─── SOURCE DATA

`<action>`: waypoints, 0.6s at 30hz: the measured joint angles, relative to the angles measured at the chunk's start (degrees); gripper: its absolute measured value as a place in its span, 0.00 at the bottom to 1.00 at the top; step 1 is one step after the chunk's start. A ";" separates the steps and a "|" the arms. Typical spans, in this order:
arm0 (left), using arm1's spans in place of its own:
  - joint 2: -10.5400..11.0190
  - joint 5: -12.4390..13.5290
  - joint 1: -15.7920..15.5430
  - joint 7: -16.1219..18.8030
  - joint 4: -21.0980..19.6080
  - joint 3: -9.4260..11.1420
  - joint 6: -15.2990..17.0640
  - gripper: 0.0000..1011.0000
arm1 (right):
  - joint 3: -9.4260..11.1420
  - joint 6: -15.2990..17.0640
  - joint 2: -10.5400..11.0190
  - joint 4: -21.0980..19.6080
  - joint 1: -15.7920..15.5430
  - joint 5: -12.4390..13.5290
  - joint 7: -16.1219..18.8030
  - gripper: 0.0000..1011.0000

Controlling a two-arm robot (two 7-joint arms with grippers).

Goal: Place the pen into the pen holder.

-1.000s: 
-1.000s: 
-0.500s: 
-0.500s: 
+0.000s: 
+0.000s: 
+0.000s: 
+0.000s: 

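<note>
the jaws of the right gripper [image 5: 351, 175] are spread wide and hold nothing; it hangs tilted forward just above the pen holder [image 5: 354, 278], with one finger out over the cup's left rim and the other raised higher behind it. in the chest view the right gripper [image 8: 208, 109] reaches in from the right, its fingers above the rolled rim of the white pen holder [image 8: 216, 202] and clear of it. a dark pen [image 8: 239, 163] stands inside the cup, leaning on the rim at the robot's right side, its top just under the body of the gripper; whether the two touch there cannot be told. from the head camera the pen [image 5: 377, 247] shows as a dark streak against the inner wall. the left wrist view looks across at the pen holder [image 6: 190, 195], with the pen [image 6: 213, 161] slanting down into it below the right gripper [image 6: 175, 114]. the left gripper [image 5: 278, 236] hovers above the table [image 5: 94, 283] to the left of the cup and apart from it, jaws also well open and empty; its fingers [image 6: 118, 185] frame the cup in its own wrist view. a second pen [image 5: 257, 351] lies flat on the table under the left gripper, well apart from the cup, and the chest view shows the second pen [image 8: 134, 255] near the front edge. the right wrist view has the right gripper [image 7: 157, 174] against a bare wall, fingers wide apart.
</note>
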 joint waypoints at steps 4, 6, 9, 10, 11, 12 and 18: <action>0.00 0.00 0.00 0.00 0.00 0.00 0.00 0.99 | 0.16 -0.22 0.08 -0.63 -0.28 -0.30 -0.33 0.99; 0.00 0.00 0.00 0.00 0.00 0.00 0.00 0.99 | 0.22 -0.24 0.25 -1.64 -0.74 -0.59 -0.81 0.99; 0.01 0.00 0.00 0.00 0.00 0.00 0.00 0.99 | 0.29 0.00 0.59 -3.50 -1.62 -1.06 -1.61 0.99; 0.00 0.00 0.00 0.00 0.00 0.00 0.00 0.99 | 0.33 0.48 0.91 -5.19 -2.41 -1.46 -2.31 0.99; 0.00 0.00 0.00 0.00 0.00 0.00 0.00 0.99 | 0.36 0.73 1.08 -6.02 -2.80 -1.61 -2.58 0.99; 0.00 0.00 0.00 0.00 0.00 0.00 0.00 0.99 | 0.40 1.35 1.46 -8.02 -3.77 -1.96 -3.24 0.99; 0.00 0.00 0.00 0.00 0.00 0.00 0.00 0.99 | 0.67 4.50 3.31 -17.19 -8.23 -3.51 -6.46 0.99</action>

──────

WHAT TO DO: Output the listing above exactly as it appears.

EXERCISE OUTPUT:
`<action>`: waypoints, 0.6s at 30hz: the measured joint angles, relative to the angles measured at the chunk's start (degrees); gripper: its absolute measured value as a place in its span, 0.00 at the bottom to 1.00 at the top; step 1 is one step after the chunk's start. A ";" separates the steps and a "|" the arms. Typical spans, in this order:
arm0 (left), using arm1's spans in place of its own:
  - joint 2: -10.5400..11.0190
  - joint 5: -12.4390..13.5290
  - joint 1: -15.7920..15.5430
  - joint 7: -16.1219..18.8030
  - joint 4: -21.0980..19.6080
  - joint 3: -9.4260..11.1420
  - joint 6: -15.2990..17.0640
  - gripper: 0.0000..1011.0000
arm1 (right):
  - joint 3: -9.4260..11.1420
  - joint 6: -15.2990..17.0640
  - joint 2: -10.5400..11.0190
  - joint 4: -21.0980..19.6080
  - joint 1: -15.7920..15.5430
  - joint 5: -12.4390..13.5290
  - joint 7: -16.1219..18.8030
  - gripper: 0.0000..1011.0000

Controlling a two-arm robot (two 7-joint arms with grippers).

Goal: Place the pen into the pen holder.

-1.000s: 
-1.000s: 
-0.500s: 
-0.500s: 
+0.000s: 
+0.000s: 
+0.000s: 
+0.000s: 

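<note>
the jaws of the right gripper [image 5: 351, 175] are spread wide and hold nothing; it hangs tilted forward just above the pen holder [image 5: 354, 278], with one finger out over the cup's left rim and the other raised higher behind it. in the chest view the right gripper [image 8: 208, 109] reaches in from the right, its fingers above the rolled rim of the white pen holder [image 8: 216, 202] and clear of it. a dark pen [image 8: 239, 163] stands inside the cup, leaning on the rim at the robot's right side, its top just under the body of the gripper; whether the two touch there cannot be told. from the head camera the pen [image 5: 377, 247] shows as a dark streak against the inner wall. the left wrist view looks across at the pen holder [image 6: 190, 195], with the pen [image 6: 213, 161] slanting down into it below the right gripper [image 6: 175, 114]. the left gripper [image 5: 278, 236] hovers above the table [image 5: 94, 283] to the left of the cup and apart from it, jaws also well open and empty; its fingers [image 6: 118, 185] frame the cup in its own wrist view. a second pen [image 5: 257, 351] lies flat on the table under the left gripper, well apart from the cup, and the chest view shows the second pen [image 8: 134, 255] near the front edge. the right wrist view has the right gripper [image 7: 157, 174] against a bare wall, fingers wide apart.
</note>
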 joint waypoints at steps 4, 6, 9, 10, 11, 12 and 18: <action>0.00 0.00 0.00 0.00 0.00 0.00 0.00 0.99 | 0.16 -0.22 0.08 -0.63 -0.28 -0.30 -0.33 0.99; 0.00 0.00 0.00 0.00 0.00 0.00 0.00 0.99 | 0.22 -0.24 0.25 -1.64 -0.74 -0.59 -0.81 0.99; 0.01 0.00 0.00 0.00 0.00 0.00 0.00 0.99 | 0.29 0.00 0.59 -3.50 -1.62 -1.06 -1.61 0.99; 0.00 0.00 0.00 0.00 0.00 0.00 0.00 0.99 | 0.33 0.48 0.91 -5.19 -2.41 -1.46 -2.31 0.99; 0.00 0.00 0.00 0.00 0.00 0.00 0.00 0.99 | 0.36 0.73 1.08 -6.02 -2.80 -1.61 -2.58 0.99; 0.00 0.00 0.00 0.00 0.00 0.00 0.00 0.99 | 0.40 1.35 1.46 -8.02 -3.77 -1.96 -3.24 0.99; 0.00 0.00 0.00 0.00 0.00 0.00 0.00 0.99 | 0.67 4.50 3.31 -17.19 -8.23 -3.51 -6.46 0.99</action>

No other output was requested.